A man is flying in a hot air balloon and realizes he is lost. He reduces his altitude and spots a man down below. He lowers the balloon further and shouts: "Excuse me, can you tell me where I am?" The man below says: "Yes, you're in a hot air balloon, hovering 30 feet above this field." "You must work in Technical Support," says the balloonist. "I do," replies the man. "How did you know?" "Well" says the balloonist, "everything you have told me is technically correct, but completely useless." The man below says: "You must be in management." "I am," replies the balloonist, "but how did you know?" "Well", says the man, "you don't know where you are, or where you're going, but you expect me to be able to help. You're still in the same position you were before we met, but now it's my fault."

Jokes from my Girlfriends

Q: What will Bill's favorite retail outlet be after his economic blueprint takes effect? A: Everything's $100.
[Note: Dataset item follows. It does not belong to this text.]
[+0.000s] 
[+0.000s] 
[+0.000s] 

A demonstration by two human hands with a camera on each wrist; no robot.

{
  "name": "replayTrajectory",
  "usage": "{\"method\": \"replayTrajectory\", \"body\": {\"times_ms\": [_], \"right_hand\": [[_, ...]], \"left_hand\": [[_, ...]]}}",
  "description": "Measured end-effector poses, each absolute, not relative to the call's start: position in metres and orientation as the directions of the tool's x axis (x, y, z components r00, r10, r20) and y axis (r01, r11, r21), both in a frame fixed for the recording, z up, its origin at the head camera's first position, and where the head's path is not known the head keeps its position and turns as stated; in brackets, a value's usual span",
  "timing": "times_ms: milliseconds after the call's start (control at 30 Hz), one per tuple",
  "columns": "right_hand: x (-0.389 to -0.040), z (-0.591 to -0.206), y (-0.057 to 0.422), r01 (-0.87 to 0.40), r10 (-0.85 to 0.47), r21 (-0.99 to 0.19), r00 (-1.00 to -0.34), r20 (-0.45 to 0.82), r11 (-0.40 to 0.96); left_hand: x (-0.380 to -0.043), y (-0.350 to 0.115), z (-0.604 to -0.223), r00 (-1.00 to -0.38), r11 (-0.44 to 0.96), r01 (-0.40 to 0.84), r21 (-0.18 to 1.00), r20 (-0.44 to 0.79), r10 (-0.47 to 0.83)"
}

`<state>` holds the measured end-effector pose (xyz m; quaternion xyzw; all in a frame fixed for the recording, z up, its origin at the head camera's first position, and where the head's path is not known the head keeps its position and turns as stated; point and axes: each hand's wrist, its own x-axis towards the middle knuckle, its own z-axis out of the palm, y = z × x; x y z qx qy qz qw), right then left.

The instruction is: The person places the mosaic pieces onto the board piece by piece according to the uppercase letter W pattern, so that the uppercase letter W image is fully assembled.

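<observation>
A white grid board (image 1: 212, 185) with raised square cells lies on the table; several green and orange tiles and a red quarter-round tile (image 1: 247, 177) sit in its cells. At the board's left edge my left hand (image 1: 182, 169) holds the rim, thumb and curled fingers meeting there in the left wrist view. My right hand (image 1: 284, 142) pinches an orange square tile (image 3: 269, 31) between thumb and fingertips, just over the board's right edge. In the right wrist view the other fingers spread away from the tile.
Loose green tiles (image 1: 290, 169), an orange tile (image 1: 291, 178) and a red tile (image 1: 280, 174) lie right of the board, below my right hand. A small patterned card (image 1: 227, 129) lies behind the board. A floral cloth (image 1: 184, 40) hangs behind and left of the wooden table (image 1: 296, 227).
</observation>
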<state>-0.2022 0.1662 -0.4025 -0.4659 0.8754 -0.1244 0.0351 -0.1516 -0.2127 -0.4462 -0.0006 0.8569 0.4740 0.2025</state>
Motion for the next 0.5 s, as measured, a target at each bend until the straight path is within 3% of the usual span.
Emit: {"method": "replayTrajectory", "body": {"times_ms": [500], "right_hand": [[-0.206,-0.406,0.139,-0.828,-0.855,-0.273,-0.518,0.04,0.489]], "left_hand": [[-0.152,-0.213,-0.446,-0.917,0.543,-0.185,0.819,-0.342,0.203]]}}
Two newfies walked into a pet store. The first says "I want four budgies." Salesman-certainly sir, would you like two male and two female or all male or all female? Newfie-I don't care. I just want 4 budgies! Salesman-certainly sir, what color would you like? We have yellow, blue, gr... Newfie - I don't care what color they are, just put four budgies in a box for me. Is that too hard? Salesman - O.K. O.K. The two newfies pay for the budgies and leave. They drive out to this high cliff in Newfoundland and the first newfie reaches in the box and pulls out two of the birds, grasps them firmly and jumps off the cliff while flapping his arms. Of course he SPLATS at the bottom. The second newfie looks down at his friend's twisted remains and says "What a shame. this budgie jumping isn't all it's cracked up to be!"